De uns tempos para cá tenho deitado meus olhos para o faroeste. Não que os busque como opção, mas filmes do gênero andam surgindo na minha ...
De uns tempos para cá tenho deitado meus olhos para o faroeste. Não que os busque como opção, mas filmes do gênero andam surgindo na minha frente. Foi o que se deu essa semana com a presente obra. Obra que me surpreendeu pelo inusitado que surgiu na tela. Inusitado esse bem conduzido e que se configurou ao final em uma obra a ser descoberta com urgência pelos que amam o Cinema. Trata-se de um clássico.
“Término do século XIX. Escondido em um velho rancho abandonado, Jeb Rander tenta escapar de um grupo de cavaleiros que desejam o matar. O lugar escolhido para refúgio, nada tem de agradável para ele. Foi lá que em sua infância um evento traumático se deu. Evento esse que retorna a sua mente de forma truncada, através de lampejos de imagens que não se conectam de forma a dar um sentido. A única lembrança mais clara é um par de botas com esporas indo e vindo num chão de madeira na altura de sua visão. E algumas faíscas que rompem a escuridão. Recolhido por uma mulher que o cria como filho ele tenta desvendar seu passado. Terá ele condições de enfrentar a verdade que jaz escondida em seu passado esfacelado”.

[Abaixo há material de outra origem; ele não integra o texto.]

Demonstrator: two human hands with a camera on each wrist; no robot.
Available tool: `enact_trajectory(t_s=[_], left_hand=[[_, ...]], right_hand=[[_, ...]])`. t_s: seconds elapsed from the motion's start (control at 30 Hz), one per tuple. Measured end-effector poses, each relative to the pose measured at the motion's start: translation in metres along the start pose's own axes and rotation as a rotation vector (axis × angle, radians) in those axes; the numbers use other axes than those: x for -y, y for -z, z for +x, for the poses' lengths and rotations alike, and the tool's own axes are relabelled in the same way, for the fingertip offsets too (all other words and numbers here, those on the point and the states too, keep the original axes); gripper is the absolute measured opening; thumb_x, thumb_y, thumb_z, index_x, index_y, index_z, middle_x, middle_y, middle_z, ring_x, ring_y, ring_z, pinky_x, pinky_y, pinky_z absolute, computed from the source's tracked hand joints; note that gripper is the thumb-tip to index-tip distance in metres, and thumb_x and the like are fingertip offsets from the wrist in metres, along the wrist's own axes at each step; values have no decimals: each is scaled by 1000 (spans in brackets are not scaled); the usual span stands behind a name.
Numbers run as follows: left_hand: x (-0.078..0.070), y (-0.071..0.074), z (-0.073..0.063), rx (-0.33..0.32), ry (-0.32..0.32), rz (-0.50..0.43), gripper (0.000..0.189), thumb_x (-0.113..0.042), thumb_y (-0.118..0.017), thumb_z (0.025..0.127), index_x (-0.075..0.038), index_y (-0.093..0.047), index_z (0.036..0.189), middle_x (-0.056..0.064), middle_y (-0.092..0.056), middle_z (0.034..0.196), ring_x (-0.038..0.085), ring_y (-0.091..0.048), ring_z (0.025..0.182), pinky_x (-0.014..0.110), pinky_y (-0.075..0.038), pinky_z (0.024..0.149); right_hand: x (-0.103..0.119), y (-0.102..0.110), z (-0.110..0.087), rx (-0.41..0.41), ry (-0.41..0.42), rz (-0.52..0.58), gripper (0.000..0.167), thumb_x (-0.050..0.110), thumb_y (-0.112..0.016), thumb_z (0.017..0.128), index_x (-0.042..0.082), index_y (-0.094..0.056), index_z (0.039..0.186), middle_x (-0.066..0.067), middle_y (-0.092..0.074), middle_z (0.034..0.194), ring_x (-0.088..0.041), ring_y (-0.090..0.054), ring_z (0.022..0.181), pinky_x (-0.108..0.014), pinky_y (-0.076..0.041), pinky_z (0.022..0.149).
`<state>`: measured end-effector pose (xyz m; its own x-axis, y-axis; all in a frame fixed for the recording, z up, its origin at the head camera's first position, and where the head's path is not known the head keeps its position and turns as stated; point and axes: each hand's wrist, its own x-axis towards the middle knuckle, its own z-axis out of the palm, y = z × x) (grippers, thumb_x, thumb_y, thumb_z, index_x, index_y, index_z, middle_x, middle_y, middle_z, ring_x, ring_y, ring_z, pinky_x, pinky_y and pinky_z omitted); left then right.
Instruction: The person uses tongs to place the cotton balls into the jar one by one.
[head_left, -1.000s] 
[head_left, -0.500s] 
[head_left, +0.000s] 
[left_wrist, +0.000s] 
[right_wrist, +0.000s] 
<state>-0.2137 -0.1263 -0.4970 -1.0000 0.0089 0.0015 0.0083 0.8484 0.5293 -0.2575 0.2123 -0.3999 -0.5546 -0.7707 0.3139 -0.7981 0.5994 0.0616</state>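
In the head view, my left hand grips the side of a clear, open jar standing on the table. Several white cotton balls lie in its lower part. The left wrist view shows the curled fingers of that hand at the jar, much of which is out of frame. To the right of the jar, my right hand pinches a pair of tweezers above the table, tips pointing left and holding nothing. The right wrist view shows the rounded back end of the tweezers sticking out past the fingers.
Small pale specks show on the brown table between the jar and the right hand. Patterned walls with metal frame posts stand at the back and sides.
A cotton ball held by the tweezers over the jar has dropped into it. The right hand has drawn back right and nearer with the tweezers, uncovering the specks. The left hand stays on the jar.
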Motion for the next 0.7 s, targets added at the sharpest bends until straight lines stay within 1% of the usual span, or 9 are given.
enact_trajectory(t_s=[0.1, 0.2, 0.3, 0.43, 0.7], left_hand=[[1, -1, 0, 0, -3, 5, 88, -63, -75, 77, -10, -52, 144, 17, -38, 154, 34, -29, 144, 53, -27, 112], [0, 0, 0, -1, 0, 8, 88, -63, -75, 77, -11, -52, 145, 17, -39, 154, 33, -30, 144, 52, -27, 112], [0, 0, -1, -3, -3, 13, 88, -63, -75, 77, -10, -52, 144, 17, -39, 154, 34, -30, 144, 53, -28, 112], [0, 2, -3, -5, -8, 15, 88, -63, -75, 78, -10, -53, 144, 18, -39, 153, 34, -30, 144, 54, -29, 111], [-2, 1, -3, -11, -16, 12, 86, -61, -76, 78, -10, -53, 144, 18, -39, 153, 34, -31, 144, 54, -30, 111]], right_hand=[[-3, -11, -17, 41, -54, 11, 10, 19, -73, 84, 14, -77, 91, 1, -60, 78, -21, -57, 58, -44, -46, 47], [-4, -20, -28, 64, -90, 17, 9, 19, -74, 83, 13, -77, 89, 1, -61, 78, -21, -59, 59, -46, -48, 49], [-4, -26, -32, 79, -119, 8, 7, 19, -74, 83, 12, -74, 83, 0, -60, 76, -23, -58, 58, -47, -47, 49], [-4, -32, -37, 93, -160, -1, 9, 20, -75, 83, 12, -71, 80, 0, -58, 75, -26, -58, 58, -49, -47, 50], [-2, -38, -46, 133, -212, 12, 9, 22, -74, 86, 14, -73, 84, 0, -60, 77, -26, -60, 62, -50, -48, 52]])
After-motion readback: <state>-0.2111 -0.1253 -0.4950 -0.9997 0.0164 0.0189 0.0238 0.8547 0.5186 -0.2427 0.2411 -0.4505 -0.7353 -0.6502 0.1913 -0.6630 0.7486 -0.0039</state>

Tomando por base essa jóia de Raoul Wash ouso dizer que seu autor se distingue de um Ford ou Mann por sua característica desproposital, quase excessiva. Seu lema: uma mistura oscilante de impetuosidade, de desenvoltura temática e um antiformalismo radical. Uma junção instável que permite, sem estilização aparente nenhuma de descobrir a essência e a matéria de cada um dos planos que comporá a obra. Uma espontaneidade que poderia causar o soçobro da obra, mas que a conduz a algo inusitado e bem-acabado. Coisa de gênio. Faroeste quase esquecido, colocado de lado (nunca tinha ouvido falar e quando falam dele o tratam como um filme secundário), talvez sirva de modelo para entendermos o conjunto de sua obra. Faroeste que flerta com o noir e parece fincar os pés nesse gênero, e as vezes nem nos damos conta que o cenário é de um faroeste. Personagens solitários que preferem fugir de seus semelhantes e se isolarem. Não vejo tal fuga como uma vontade de se encontrar consigo mesmo, mas sim me dá a impressão de que eles querem é se perder por inteiro.
Domínio de uma dimensão psicanalítica e quase bíblica que prevalece: vingança rancorosa adormecida prestes a despertar, rivalidade entre irmãos (Caim e Abel?) e sobretudo retorno daquele que se encontra recalcado. Deve ter causado muito estranhamento na época, já que ao contrário não traz em seu bojo uma trajetória já conhecida. Ele se encaminha por um território no qual a tradição do gênero não estava acostumada. Rompe os limites e a obra mostra-se por demais ambiciosa em seus objetivos. Um filme a frente de sua época.
Uma viagem atípica, a extensão do deserto e dos penhascos se oferecem a nossa visão, mas o espaço a percorrer é outro. Não um espaço físico. Sim as profundezas de uma alma desencaminhada. Nada de duelos, perseguições de carruagens, viajamos de encontro ao interior da alma de um homem que se perde em si sobre o céu azul da paisagem. O ódio de Grant Callum pela família de Rand, que não pode ser dimensionado, se transmuda em algo sutil, prestes a pegar de assalto um Jeb desprevenido. É como se um fantasma o perseguisse. Ele sente, mas não o enxerga. Jeb não é um herói comum, pois ele deve não deve somente se livrar da hostilidade que sente, mas deve também mergulhar em seus pesadelos. Proposta ambiciosa, que uma mise em scène soberba e sobre medida engrandece. Ademais tal é valorizada pela trilha sonora de Max Steiner (E o vento levou, King Kong, Casablanca), majestosa e tenebrosa. A fotografia a cargo de James Wong Howe ( Férias de Amor, A Ceia dos Acusados) é sofisticada e mescla a escuridão com a luz de uma forma que os corpos ganhem o nosso olhar com redobrada atenção. E olhe que não é fácil se perder nos céus negros, rochas e interiores capturados pela câmera de Howe.
Uma obra a altura do que se melhor produziu dentro do gênero. Digno de um Hawks ou Ford. E que soube explorar como ninguém o olhar insondável de Roberto Mitchum. A se conhecer com urgência.